● Task requirements: All of the lines below need to be copied exactly, apart from the pictures.

%%

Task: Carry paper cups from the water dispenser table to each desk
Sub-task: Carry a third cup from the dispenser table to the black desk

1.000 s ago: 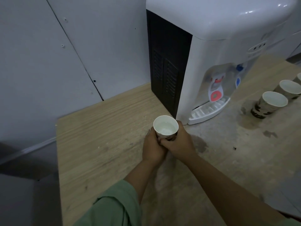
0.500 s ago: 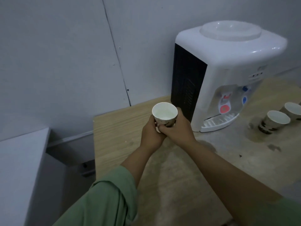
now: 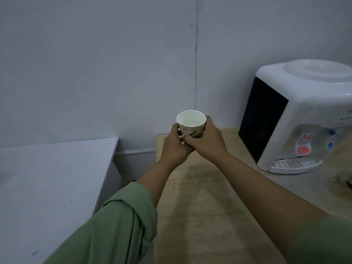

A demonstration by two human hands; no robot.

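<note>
A white paper cup (image 3: 191, 121) with a dark pattern on its side, holding clear water, is upright in both my hands above the far left end of the wooden table (image 3: 209, 216). My left hand (image 3: 174, 147) wraps its left side and bottom. My right hand (image 3: 206, 141) closes around its right side, thumb across the front. The white water dispenser (image 3: 304, 115) stands on the table at the right, well apart from the cup.
A grey-white desk (image 3: 47, 187) lies at the left, lower than the wooden table, with a narrow gap between them. A plain grey wall runs behind both. A dark blurred shape (image 3: 349, 181) shows at the right edge of the table.
The cup has risen off the table in both hands and shifted left, away from the dispenser. The view has swung left, so the other cups are gone from sight and the grey desk shows.
</note>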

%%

● Exercise result:
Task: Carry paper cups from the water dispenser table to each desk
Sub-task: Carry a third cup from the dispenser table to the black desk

1.000 s ago: 
0.500 s ago: 
now: 

A demonstration by two human hands; no robot.

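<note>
A white paper cup (image 3: 191, 121) with a dark pattern on its side, holding clear water, is upright in both my hands above the far left end of the wooden table (image 3: 209, 216). My left hand (image 3: 174, 147) wraps its left side and bottom. My right hand (image 3: 206, 141) closes around its right side, thumb across the front. The white water dispenser (image 3: 304, 115) stands on the table at the right, well apart from the cup.
A grey-white desk (image 3: 47, 187) lies at the left, lower than the wooden table, with a narrow gap between them. A plain grey wall runs behind both. A dark blurred shape (image 3: 349, 181) shows at the right edge of the table.
The cup has risen off the table in both hands and shifted left, away from the dispenser. The view has swung left, so the other cups are gone from sight and the grey desk shows.
</note>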

This answer leaves nothing further to address.